**Task to carry out:**
Copy verbatim the material from its first line to the line that holds "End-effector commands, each", including that line.

**Data shown:**
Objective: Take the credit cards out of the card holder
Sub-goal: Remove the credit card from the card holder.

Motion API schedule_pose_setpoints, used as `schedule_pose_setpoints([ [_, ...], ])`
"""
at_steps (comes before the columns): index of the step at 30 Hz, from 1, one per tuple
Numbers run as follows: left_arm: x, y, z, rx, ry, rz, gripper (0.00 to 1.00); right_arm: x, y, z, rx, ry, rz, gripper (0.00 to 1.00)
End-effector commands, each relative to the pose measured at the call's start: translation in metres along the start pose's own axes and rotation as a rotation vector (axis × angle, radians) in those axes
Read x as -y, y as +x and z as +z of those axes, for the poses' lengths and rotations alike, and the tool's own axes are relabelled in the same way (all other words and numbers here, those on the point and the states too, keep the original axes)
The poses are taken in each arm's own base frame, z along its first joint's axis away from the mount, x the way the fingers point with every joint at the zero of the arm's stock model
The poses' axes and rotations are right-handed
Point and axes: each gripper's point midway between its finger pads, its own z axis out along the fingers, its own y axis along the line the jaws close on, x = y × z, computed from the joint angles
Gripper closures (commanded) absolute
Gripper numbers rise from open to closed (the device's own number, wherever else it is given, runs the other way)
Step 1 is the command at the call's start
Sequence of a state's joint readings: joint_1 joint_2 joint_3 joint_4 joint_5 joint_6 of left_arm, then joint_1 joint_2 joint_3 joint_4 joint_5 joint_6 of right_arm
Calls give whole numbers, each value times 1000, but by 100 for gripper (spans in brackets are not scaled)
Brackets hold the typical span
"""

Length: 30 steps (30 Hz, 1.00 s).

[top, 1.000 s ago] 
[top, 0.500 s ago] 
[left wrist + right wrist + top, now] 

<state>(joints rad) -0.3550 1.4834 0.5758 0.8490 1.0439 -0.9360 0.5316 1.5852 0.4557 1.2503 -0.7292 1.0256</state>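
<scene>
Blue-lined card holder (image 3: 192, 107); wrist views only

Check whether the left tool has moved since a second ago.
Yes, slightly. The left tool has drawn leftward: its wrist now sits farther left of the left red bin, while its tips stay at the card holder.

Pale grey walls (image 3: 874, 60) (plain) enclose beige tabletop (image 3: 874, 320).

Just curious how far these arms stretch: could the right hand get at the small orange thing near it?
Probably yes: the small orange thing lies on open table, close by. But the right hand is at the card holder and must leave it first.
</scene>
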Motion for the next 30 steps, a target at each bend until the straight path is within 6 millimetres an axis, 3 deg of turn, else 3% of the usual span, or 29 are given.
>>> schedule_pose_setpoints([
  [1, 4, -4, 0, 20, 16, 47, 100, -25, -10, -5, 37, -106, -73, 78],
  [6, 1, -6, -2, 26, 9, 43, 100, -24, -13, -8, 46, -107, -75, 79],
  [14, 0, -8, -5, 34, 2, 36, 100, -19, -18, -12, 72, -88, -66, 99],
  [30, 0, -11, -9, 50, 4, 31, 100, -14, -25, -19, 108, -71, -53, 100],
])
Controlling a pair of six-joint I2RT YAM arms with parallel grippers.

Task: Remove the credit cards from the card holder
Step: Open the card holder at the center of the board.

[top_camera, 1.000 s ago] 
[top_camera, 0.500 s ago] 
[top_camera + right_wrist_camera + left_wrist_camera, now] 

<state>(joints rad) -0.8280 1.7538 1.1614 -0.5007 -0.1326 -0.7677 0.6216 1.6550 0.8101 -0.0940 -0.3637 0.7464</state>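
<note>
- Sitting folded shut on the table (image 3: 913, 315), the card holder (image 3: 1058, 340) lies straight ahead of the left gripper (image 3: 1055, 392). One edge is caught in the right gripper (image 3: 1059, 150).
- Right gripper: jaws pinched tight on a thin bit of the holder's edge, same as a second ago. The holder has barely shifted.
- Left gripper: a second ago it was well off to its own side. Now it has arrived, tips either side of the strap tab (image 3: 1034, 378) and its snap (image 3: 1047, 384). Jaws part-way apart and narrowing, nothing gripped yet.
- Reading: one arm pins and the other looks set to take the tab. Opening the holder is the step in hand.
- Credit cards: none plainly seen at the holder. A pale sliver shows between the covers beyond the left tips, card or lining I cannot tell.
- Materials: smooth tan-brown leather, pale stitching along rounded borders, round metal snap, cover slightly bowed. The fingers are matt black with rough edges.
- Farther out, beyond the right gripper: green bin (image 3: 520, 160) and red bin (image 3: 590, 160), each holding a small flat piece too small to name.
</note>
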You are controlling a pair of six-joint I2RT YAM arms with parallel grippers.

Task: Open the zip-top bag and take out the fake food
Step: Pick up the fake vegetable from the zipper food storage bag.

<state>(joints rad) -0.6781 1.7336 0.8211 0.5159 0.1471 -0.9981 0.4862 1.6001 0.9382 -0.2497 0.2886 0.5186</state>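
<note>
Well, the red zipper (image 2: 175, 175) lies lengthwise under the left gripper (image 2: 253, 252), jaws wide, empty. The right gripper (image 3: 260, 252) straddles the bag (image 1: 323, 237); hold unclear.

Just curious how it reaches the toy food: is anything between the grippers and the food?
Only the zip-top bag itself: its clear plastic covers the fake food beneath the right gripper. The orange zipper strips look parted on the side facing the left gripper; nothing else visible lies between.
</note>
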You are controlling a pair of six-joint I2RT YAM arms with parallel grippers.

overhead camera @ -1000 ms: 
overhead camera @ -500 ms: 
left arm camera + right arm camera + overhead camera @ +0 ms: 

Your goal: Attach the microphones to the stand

**Result:**
Objective: Take the credit cards out of the card holder
Sub-goal: Remove the credit card from the card holder.

Motion API schedule_pose_setpoints, used as `schedule_pose_setpoints([ [_, ...], ])`
"""
at_steps (comes before the columns): index of the step at 30 Hz, from 1, one per tuple
Numbers run as follows: left_arm: x, y, z, rx, ry, rz, gripper (0.00 to 1.00); right_arm: x, y, z, rx, ry, rz, gripper (0.00 to 1.00)
End-effector commands, each relative to the pose measured at the call's start: translation in metres along the start pose's own axes and rotation as a rotation vector (axis × angle, radians) in those axes

There's no more to this exercise.